Kann man von einem Tigermücken-Stich sterben?

Das Dengue-Fieber ist eine von Stechmücken übertragene virale Erkrankung, die in den Tropengebieten aller Kontinente auftreten kann, schreibt das Robert Koch Institut (RKI). „In Deutschland werden pro Jahr 600-800 Fälle von reise­assoziiertem Dengue-Fieber gemeldet.“ Die meisten Infizierten bemerken von der Erkrankung wenig oder gar nichts. In manchen Fällen können nach mehreren Tagen jedoch schwere Symptome wie starke Bauchschmerzen, anhaltendes Erbrechen, schnelle Atmung, blutende Schleimhäute, Bluterbrechen, Erschöpfung oder Unruhe auftreten. „In besonders schweren Fällen kann es zu einer Schocksymptomatik kommen.“

In Deutschland ist laut dem RKI bislang kein Todesfall in Zusammenhang mit einer Dengue-Infektion bekannt. Die von der asiatischen Tigermücke übertragene Krankheit kann jedoch durchaus tödlich enden. Laut der Weltgesundheitsorganisation (WHO) sterben jährlich mehr als 20.000 Menschen weltweit an dem Dengue-Fieber - größtenteils Kinder. Auch das Chikungunya-Virus wurde bislang hauptsächlich bei Reiserückkehrern nachgewiesen.

Die asiatische Tigermücke: Der Stich und die Behandlungsmethoden

Wie sieht der Stich einer asiatischen Tigermücke aus?

Grundsätzlich unterscheidet sich ein Stich der asiatischen Tigermücke nicht von dem einer herkömmlichen Stechmücke. Die Einstichstelle kann anfangen zu jucken und die betroffene Stelle schwillt an. Die potenzielle Übertagung einer Krankheit wie dem Dengue-Fieber ist nicht an der Einstichstelle, sondern nur durch die auftretenden Symptome zu bemerken.

Was kann man tun, wenn man von der asiatischen Tigermücke gestochen wurde?

Bei einem Stich der asiatischen Tigermücke sind altbekannte Methoden wie die Kühlung der Einstichstelle hilfreich. Dadurch lässt sich der Juckreiz mildern und die Schwellung nimmt ab. Alternativ kann man den Stich auch mit einem sogenannten Wärmestift behandeln. Besteht der Verdacht, dass durch den Stich eine Krankheit übertragen wurde, sollte man jedoch dringend einen Arzt aufsuchen. Laut dem RKI gibt es gegen das Dengue-Fieber beispielsweise bereits einen in Europa zugelassenen Impfstoff. „Die Zulassung ist jedoch beschränkt auf Personen im Alter von 9 bis 45 Jahren, die in einem Endemiegebiet leben und zuvor bereits eine laborbestätigte Dengue-Infektion durchgemacht haben.“

Asiatische Tigermücke in Baden-Württemberg: Vorkommen und Prävention

Laut der Pressemitteilung des Regierungspräsidiums Stuttgart brütet die asiatische Tigermücke in kleinen Wasseransammlungen wie offenen Regentonnen, Eimern, Gießkannen, Blumentöpfen oder Wasserschalen.

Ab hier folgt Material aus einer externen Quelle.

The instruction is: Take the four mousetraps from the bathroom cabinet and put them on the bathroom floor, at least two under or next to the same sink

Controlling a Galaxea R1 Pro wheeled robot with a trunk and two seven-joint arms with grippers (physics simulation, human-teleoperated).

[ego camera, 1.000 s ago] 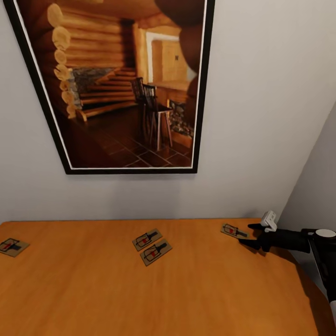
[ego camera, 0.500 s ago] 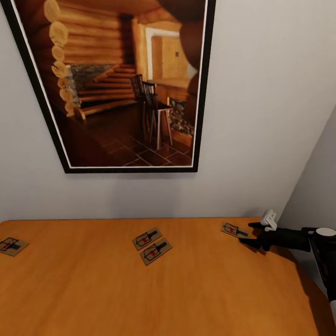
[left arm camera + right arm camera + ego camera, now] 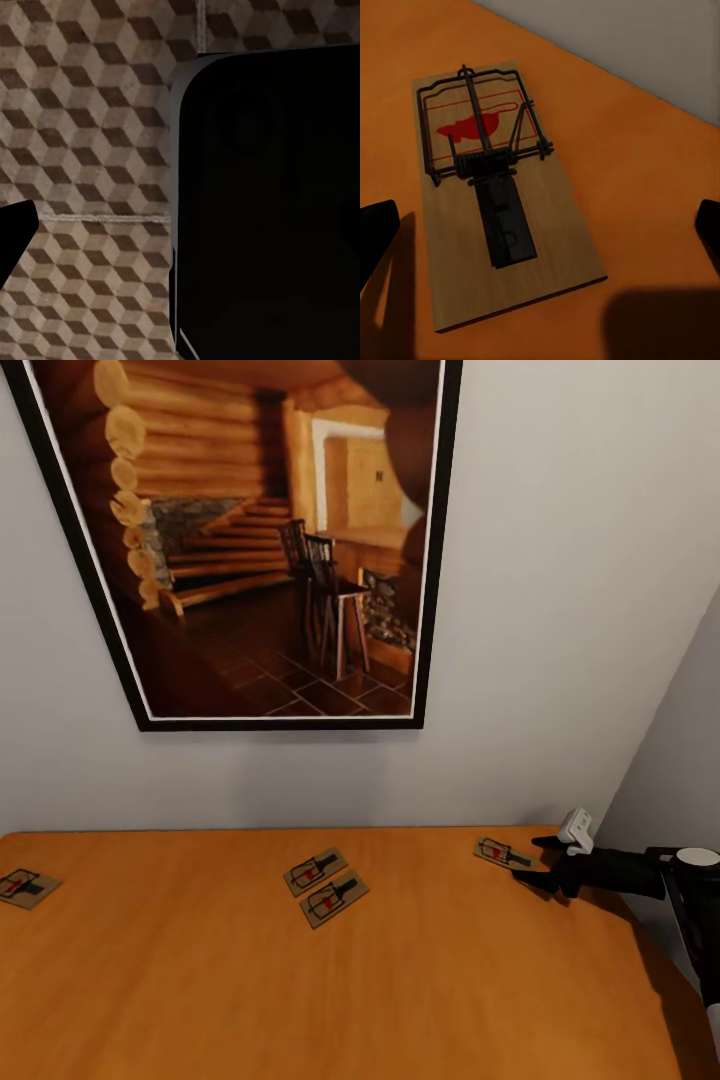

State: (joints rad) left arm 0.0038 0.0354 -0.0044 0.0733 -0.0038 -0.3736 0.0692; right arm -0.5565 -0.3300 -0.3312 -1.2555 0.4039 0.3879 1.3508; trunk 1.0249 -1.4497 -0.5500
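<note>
tan wooden mousetraps with dark metal parts and a red mark lie flat on the smooth orange-brown cabinet tabletop: one far right, two side by side mid-top, one at the left edge. the black right end effector sits at the far-right trap, fingers apart, trap between them in the wrist view. the left wrist view shows cube-patterned floor tiles; the left end effector's state cannot be told.

We hold our black right arm out low from the right side, roughly level, reaching toward the far right corner. Its black right gripper stands spread, the two dark fingers apart (their tips sit at opposite edges of the right wrist view), gripping nothing. A small white block sits atop the wrist.
</note>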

Solche Ansammlungen sollten demnach vermieden werden oder entsprechend abgedeckt, beispielsweise mit einem Mückennetz. „Wenn Stechmücken gefunden werden, bei denen der Verdacht besteht, dass es sich um die Asiatische Tigermücke handelt, können diese Funde den zuständigen Gesundheitsämtern gemeldet werden“, schreibt das Regierungspräsidium.